→ **WHAT IS BEING ASKED**:
In the listing that follows, the lines starting at the one containing "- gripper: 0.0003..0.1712" and ending at the one containing "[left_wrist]" are to be returned exactly, both boundary lines included, and no others.

━━━ RECORDED DATA ━━━

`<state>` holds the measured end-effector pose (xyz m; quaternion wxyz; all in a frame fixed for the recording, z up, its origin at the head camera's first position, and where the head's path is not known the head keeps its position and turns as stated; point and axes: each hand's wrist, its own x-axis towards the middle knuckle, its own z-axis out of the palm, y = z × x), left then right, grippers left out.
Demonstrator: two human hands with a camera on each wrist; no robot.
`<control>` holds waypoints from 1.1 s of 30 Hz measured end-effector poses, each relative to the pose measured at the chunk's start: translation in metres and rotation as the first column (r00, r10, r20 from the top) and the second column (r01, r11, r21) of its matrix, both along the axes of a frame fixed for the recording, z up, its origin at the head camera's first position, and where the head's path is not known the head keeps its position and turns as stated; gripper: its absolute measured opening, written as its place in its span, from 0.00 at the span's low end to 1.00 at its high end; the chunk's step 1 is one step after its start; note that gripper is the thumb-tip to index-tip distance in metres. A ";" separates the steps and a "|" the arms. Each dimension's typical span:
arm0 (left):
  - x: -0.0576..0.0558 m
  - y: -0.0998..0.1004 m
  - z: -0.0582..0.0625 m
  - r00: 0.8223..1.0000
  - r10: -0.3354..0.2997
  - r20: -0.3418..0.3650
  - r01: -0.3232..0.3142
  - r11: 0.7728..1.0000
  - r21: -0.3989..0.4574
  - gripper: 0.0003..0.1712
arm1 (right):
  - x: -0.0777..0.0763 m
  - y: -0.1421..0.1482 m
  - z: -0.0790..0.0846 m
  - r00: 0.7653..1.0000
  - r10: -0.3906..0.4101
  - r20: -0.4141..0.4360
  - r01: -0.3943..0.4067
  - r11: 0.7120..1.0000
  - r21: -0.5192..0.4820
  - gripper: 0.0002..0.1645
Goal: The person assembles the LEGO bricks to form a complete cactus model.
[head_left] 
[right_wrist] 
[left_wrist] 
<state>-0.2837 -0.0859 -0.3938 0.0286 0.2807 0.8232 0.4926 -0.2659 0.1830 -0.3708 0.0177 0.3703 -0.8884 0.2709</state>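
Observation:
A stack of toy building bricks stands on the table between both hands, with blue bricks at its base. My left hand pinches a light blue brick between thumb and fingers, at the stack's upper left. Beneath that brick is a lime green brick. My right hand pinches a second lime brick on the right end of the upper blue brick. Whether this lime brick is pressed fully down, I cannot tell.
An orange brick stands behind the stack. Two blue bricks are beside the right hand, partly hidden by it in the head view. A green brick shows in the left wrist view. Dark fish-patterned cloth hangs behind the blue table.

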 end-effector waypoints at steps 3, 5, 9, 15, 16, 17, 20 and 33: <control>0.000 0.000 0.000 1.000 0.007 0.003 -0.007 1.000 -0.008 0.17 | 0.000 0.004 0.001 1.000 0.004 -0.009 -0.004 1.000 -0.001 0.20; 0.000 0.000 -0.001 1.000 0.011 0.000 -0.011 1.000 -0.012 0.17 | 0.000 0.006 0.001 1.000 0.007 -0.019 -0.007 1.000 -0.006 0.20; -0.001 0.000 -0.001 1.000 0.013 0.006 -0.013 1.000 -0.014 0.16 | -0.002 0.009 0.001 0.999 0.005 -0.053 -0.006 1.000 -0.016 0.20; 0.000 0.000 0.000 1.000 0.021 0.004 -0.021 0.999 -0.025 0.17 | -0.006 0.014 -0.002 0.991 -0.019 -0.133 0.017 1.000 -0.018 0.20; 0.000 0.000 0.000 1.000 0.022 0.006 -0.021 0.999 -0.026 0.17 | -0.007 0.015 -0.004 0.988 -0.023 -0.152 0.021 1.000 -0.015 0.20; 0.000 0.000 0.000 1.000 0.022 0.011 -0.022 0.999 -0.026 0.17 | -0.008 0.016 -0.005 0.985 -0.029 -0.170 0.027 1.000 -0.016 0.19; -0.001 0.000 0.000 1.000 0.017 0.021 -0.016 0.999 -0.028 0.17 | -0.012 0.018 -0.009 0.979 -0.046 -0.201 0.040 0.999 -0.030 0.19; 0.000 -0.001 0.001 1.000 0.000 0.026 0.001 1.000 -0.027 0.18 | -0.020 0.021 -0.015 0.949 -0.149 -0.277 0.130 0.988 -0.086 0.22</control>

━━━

→ **SOLUTION FOR THIS EXERCISE**:
  - gripper: 0.0003..0.1712
arm1 (right):
  - x: -0.0777..0.0763 m
  - y: -0.1421..0.1482 m
  - z: -0.0790..0.0846 m
  - r00: 0.7653..1.0000
  - r10: -0.3906..0.4101
  - r20: -0.4141..0.4360
  - r01: -0.3943..0.4067
  - r11: 0.7120..1.0000
  - r21: -0.5192..0.4820
  - gripper: 0.0002..0.1645
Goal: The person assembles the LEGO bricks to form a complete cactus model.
[head_left] 
[right_wrist] 
[left_wrist] 

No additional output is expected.